The German historiographer and philosopher of history Otto of Freising (ca. 1114-1158) was the first chronicler to treat religious and political events with artistic skill and vivid color and to depict them in their temporal as well as their transcendental significance.
Otto of Freising was the son of Margrave Leopold III of Austria (later St. Leopold) and of Agnes, the daughter of Henry IV. He was also a half brother to Emperor Conrad III, the founder of the Hohenstaufen line. Otto studied at the University of Paris and about 1133 entered the French Cistercian monastery of Morimont in Champagne, whose abbot he soon became. In 1137/1138 he was made bishop of Freising. In 1146 Otto took part, under his half brother, Conrad, in the Second Crusade, in which Jerusalem was lost to Saladin. Otto wrote the Chronicon sive historia de duabus civitatibus (Chronicle or History of the Two Cities), a history of the world in eight books covering events up to 1146. Otto of St. Blaise later continued the history to events through 1209. A moral history of the world, Otto's chronicle depends upon St. Augustine's On the City of God and upon Aristotle's philosophy and ranks as one of the most remarkable creations of the Middle Ages.
On the basis of material secured from his nephew Emperor Frederick I and from his chancellery, Otto also wrote the Gesta Friderici I imperatoris (The Deeds of Emperor Frederick I), the most important source for information concerning the early life of that emperor. Otto's two books were continued with two more books, covering events to 1160, by his notary, Rahewin. Both the Chronicon and the Gesta were reprinted in edited versions in the German Monumenta Germaniae historica.

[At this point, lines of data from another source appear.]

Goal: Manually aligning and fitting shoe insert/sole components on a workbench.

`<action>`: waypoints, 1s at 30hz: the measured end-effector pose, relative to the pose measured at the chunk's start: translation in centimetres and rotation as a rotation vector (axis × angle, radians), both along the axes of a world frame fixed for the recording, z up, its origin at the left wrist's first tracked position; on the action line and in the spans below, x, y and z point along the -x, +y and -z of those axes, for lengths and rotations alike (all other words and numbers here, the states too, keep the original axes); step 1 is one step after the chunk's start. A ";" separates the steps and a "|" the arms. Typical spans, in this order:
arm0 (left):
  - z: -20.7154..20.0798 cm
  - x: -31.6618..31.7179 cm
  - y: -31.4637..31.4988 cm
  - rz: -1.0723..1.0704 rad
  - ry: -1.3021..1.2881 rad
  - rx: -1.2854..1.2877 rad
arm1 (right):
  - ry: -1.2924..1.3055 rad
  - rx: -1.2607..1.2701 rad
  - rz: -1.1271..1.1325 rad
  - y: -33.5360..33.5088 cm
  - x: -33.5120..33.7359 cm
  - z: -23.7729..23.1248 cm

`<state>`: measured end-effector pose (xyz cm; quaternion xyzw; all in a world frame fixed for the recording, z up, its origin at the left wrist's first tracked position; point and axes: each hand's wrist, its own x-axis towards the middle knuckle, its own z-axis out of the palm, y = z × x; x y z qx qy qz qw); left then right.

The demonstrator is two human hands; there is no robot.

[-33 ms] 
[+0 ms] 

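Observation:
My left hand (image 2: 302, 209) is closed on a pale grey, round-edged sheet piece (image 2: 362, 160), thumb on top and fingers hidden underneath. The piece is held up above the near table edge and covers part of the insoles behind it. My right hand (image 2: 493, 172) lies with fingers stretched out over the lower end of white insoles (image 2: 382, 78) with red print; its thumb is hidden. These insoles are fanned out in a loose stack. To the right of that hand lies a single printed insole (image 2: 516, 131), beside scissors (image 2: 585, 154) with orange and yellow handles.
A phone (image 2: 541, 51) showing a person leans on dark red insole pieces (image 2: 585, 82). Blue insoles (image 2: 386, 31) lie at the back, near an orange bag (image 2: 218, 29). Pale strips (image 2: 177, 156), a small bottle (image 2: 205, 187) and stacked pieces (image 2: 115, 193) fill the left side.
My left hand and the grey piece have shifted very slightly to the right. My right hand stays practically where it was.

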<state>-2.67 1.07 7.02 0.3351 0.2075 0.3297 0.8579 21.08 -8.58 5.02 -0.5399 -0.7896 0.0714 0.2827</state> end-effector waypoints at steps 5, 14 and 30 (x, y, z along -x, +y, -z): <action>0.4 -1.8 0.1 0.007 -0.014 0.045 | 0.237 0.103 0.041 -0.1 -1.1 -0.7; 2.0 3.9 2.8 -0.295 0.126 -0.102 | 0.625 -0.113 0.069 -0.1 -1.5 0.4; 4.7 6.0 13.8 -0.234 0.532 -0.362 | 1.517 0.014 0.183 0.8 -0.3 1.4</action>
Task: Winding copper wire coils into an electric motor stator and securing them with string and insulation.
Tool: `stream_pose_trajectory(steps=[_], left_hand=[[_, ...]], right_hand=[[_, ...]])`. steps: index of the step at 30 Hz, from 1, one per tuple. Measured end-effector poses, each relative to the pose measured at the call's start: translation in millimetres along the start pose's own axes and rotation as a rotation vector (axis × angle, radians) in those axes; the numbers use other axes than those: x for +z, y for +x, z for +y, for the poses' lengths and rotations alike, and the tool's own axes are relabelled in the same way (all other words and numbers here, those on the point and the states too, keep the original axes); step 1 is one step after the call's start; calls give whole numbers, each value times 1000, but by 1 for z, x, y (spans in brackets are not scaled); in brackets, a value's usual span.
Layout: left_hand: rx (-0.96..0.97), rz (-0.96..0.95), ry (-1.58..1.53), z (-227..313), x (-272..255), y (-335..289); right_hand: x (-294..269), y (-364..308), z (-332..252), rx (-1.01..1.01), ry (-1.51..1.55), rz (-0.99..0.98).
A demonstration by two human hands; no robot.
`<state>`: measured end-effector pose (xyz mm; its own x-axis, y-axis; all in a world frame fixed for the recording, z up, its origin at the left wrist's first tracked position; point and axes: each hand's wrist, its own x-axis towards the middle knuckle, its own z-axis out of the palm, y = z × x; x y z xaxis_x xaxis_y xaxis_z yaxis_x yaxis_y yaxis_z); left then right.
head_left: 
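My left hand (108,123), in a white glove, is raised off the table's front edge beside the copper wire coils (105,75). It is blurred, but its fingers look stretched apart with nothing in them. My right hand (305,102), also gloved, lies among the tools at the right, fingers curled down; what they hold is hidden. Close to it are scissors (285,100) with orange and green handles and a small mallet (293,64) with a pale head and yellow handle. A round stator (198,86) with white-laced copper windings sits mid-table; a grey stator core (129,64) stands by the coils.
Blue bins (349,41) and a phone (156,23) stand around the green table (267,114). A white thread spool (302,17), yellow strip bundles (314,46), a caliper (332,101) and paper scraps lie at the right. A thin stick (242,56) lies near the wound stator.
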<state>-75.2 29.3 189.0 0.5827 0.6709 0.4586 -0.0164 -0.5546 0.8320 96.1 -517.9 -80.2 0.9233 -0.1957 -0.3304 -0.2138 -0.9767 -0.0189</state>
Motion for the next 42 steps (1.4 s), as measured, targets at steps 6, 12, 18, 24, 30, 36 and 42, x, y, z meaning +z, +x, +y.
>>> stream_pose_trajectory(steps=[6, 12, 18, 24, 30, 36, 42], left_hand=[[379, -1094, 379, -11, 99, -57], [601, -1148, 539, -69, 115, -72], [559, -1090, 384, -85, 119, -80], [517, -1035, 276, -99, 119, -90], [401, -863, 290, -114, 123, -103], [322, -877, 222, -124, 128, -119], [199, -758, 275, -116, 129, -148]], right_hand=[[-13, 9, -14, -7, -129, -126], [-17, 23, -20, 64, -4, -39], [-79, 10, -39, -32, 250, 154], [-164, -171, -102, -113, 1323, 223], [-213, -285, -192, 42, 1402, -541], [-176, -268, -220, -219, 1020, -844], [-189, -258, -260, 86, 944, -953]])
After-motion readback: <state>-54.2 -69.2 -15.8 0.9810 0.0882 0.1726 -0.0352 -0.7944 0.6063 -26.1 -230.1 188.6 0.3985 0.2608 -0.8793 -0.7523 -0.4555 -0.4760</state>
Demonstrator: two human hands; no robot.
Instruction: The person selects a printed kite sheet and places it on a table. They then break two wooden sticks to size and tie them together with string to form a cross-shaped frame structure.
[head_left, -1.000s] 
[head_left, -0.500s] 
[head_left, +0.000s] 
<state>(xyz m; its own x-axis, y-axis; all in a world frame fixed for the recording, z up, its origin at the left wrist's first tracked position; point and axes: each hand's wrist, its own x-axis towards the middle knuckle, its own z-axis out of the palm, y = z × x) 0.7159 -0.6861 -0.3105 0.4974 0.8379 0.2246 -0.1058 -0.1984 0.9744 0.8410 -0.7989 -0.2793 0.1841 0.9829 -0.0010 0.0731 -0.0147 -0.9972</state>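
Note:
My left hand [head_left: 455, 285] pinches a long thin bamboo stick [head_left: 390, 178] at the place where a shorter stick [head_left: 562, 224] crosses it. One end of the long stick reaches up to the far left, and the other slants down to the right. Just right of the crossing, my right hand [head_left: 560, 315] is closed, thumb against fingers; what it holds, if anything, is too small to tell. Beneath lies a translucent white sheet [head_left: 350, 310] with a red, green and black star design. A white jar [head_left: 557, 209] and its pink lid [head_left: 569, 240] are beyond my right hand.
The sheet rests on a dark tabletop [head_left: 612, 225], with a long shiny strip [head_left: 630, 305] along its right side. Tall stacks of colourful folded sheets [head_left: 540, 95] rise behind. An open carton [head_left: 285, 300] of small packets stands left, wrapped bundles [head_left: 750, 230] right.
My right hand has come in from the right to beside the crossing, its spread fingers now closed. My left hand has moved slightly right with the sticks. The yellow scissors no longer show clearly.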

Otto's writings, all in Latin, reveal a gift for individualization and an ability to penetrate into the spirit of his sources and to treat them in an elegant style. Though not always dependable in details, his works breathe life from their pages. Otto was one of the first German students of Aristotle. A disciple of St. Augustine, he viewed all worldly events as preludes to eternal ones, believing that each temporal happening, however somber, has a happy sequel in eternity. Although he recorded events and their circumstances faithfully, Otto did not slavishly follow the techniques of ancient historians. He enlivened his works with direct address, and he depicted countries, cities, and customs conscientiously. Otto also animated his stories of battles and sieges.
Otto did not gloss over ecclesiastical and theological disputes but deplored them as evils. He practiced scholasticism on its highest level. His account of the illstarred Second Crusade pictures it as starting in a dream of springtime and ending in a nightmare. His presentation, however, employs a modicum of sad detail. An optimistic mood characterizes even more strongly his The Deeds of Emperor Frederick I, in which Otto assumed the cheerful disposition of the Emperor and revealed a sure grasp of the spirit of the age of chivalry. Otto died on Sept. 22, 1158.
Otto's works were translated, with useful biographical and critical introductions and annotations, by Charles C. Mierow: The Two Cities: A Chronicle of Universal History to the Year 1146 A.D. (1928) and The Deeds of Frederick Barbarossa (1953). Discussions of Otto's life and work are in Harry Elmer Barnes, A History of Historical Writing (1937), and James Westfall Thompson, A History of Historical Writing (2 vols., 1942).